Rosemary Mayer (1943–2014) produced a vast body of work that includes sculptures, outdoor installations, drawings, illustrations, artist’s books, lyrical essays and art criticism. In 1971 she began to focus on the use of fabric as a primary medium for sculpture and to participate in a feminist consciousness-raising group which contributed to her involvement in A.I.R., the first cooperative gallery for women in the US. This was a pivotal period in Mayer’s life and career, and she documented it in remarkable detail in her 1971 journal, where her plans, enthusiasms, ambitions and insecurities, as well as her opinions about the art around her, are recorded with self-awareness and honesty, along with her concerns about friendship, money and love.

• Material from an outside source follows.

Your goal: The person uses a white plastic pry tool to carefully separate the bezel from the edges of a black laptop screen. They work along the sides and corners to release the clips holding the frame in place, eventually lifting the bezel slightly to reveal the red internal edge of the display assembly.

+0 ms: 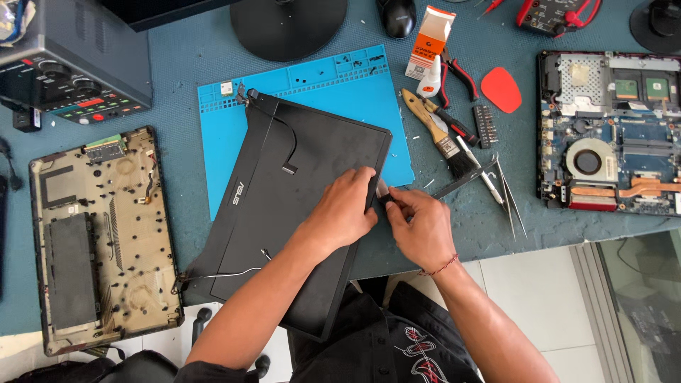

This illustrated edition of Excerpts from the 1971 Journal of Rosemary Mayer—previously published in a limited run of 300 copies—includes a new introduction and is expanded to twice the size of the first edition.
Published by Soberscove Press. Edited by Marie Warsh, Max Warsh. Introduction by Gillian Sneed.
Rosemary Mayer (1943–2014) was a prolific artist, writer, and critic, who entered the New York art scene in the late 1960s. By the early 1970s, she became known both for her large-scale fabric sculptures—inspired by the lives of historical women—and her involvement in the feminist art movement. As the decade progressed, Mayer gravitated away from sculpture as a fixed form and the gallery as the primary setting for experiencing art. In 1977, she began to create ephemeral outdoor installations using materials such as balloons, snow, paper, and fabric. Mayer called these projects "temporary monuments," and she intended for them to celebrate and memorialize individuals and communities through their connections to place, time, and nature. Temporary Monuments: Work by Rosemary Mayer, 1977–1982 is the first comprehensive presentation of this body of work and includes Mayer's documentation of these impermanent artworks. Mayer created photographs, writings, artists' books, and drawings that expand the realm of these projects and reflect her interest in exploring ideas through a variety of media. An introductory essay by Gillian Sneed situates Mayer within the New York art world of the 1970s and ‘80s and argues that Mayer's public art anticipated more recent practices of site-specific and socially engaged art.